An increase in aortic pressure is a reproducible way of causing ventricular ectopic rhythms. This study sought to determine whether it is the aortic pressure per se or the concommitant increase in afterload or preload that has a direct arrhythmogenic effect. Experiments were carried out in 17 anaesthetised dogs. For each 10 s period the pressure and the presence of a ventricular arrhythmia (at least one ectopic beat) were noted. In nine animals an aortic valve gradient was created (and released). The results were compared to those obtained by impeding the aortic flow at the ascending aorta. The mean systolic left ventricular pressure was significantly higher in the arrhythmia associated periods in 8/9 experiments when there was an aortic valve gradient and in 5/9 experiments when there was not. In 4/9 experiments the mean aortic pressure associated with arrhythmia was significantly lower with an aortic valve gradient than when there was no gradient and no arrhythmia.
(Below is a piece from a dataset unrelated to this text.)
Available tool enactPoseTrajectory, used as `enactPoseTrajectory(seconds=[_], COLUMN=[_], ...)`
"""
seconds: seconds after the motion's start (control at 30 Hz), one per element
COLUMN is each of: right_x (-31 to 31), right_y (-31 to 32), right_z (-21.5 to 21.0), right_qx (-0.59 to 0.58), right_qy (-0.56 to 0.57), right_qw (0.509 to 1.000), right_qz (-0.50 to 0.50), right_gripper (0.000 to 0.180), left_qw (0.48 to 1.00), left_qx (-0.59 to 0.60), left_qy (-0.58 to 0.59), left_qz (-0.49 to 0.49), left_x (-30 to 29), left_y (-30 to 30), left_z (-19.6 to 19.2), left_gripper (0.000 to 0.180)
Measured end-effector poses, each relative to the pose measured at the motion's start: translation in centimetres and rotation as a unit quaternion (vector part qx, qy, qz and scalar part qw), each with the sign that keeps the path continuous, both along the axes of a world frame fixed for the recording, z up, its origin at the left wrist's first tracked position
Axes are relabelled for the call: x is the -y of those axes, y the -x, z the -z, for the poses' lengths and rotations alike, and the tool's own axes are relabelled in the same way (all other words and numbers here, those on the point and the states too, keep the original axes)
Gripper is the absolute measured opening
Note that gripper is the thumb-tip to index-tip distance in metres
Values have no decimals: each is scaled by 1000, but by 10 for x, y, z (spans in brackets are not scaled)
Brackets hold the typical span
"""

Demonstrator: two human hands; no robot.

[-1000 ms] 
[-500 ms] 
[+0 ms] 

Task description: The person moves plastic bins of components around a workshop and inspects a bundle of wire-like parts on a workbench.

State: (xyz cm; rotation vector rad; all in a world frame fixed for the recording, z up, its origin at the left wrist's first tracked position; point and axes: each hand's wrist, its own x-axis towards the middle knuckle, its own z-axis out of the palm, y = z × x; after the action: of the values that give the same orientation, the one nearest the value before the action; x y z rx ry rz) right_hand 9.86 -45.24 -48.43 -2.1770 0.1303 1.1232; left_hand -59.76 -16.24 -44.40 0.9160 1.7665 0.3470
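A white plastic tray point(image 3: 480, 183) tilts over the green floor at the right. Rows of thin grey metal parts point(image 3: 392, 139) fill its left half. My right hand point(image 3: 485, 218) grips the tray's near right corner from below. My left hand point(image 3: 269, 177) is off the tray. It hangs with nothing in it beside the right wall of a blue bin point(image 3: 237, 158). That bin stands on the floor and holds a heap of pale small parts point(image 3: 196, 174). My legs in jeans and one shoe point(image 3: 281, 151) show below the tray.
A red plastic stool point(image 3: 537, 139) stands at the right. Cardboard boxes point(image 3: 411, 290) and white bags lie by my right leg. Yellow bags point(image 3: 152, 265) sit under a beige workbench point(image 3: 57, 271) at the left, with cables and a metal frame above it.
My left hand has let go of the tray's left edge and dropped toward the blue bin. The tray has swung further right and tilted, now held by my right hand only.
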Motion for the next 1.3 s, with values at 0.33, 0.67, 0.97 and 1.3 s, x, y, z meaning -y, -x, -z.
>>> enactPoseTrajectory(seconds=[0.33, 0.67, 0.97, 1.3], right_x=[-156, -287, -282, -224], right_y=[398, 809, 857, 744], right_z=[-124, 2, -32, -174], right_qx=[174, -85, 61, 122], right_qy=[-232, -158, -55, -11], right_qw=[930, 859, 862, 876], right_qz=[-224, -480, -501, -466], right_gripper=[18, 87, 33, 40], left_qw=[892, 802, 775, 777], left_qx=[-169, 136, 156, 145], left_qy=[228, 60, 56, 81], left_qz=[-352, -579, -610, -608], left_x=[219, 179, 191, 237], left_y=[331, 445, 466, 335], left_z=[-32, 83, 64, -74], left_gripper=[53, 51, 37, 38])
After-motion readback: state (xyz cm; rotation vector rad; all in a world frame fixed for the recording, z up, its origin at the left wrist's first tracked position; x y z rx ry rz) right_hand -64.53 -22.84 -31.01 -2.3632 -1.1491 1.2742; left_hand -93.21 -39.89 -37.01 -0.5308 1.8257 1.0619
In 7/9 of these experiments, coronary sinus flow was measured volumetrically during the manoeuvres applied. The coronary flow was significantly lower when there was neither arrhythmia nor aortic valve gradient than when there was an arrhythmia (with or without an aortic valve gradient). In another eight experiments a pressure reservoir in the aorta was either raised or lowered while another pressure reservoir in the left atrium was moved in the opposite direction. Thus the mean aortic pressure could be increased while the left atrial pressure was decreased and vice versa. If the left atrial pressure was taken into account, the mean difference of the aortic pressure from its expected value, derived from the aortic v left atrial pressure regression equation, was significantly higher when there was an arrhythmia than it was when there was no arrhythmia in all eight experiments. On the other hand, the mean difference in the left atrial pressure from its expected value was significantly higher when there was an arrhythmia in 1/8, lower in 2/8 and not significantly different in 5/8 experiments. It is concluded that when the blood pressure is raised, it is the increase in afterload rather than an increase in aortic pressure itself or in the preload that has an arrhythmogenic effect on the ventricles.